Mehr als eine Million Menschen sind betroffen. Die Ernte ist großteils vernichtet. Seuchengefahr droht. Eine Katastrophe, wie sie seit Menschengedenken nicht mehr passiert ist. Das letzte Mal soll derartiges vor 120 Jahren im heurigen Dreiländereck am Balkan geschehen sein.
Lela Stögerer lebt in Wien. Ihre gesamte Familie ist in Obrenovac zuhause, einer Stadt in Serbien, die durch die Wassermassen besonders in Mitleidenschaft gezogen wurde. In einigen Vierteln floss die braune Brühe sogar durch Wohnungen im zweiten Stock der Hochhäuser.
Flucht im Pyjama
Stögerer ist täglich mit ihrer Verwandtschaft in Serbien in Kontakt. Am Donnerstag schickte sie Kleidung und Nahrungsmittel mit einem Reisebus nach Obrenovac, um die schlimmste Not zu lindern.

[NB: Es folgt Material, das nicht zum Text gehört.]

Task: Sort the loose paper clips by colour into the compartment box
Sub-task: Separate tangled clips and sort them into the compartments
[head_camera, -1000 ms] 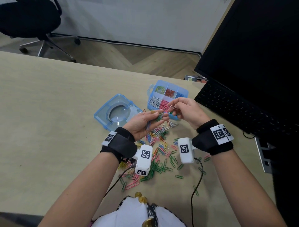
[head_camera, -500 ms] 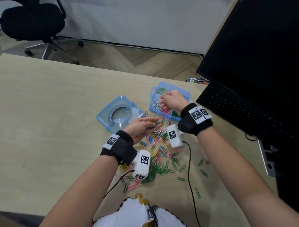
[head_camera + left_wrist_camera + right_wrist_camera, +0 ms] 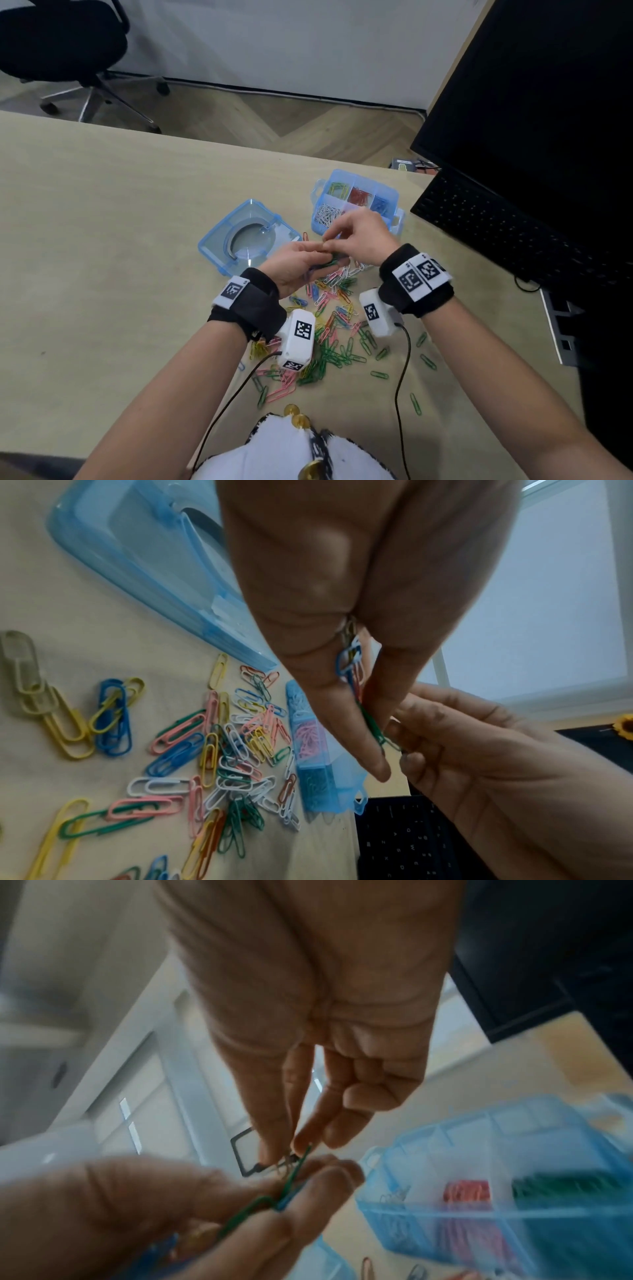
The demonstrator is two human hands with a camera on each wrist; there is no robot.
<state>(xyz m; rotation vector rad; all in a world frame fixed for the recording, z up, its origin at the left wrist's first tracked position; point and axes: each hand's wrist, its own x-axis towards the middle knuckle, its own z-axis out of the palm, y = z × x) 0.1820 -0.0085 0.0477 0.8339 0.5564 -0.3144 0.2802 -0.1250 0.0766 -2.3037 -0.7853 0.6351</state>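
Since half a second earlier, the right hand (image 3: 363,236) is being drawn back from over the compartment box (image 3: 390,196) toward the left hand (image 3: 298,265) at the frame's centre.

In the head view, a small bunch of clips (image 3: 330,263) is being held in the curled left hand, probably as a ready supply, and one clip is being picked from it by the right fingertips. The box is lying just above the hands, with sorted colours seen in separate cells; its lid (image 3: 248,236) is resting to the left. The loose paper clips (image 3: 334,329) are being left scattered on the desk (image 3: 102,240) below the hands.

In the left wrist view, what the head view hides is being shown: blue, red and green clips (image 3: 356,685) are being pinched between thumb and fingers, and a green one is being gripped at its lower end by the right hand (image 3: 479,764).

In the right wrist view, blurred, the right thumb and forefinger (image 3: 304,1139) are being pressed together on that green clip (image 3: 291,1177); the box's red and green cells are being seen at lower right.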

Problematisch sei in der Heimat ihrer Familie vor allem die Versorgung mit Nahrung. "Es wird Brot verteilt und Wasser, sonst gibt es nichts." Die Lebensmittelvorräte in den Geschäften wurden von Hochwasser ebenso vernichtet, wie die Ernte der Leute. "Das sind zum größten Teil Selbstversorger, die ihr Gemüse und Obst im Garten anbauen." Die meisten Nutztiere, wie Hühner oder Schweine sind in der Flut ertrunken.
Am Höhepunkt des Hochwassers, als Tausende Menschen evakuiert werden mussten, waren die Nerven bis zum Zerreißen gespannt. "Sie wurden mit Booten aus ihren Häusern geholt und dann mit Bussen in höher gelegene Schulhallen gebracht." Dramen sollen sich abgespielt haben. "Frauen, Kinder und Alte durften zuerst in die Busse." Männer mussten warten. Dabei soll es zu Schlägereien gekommen sein. "Die Männer haben befürchtet, ihre Familien nie wieder zu sehen."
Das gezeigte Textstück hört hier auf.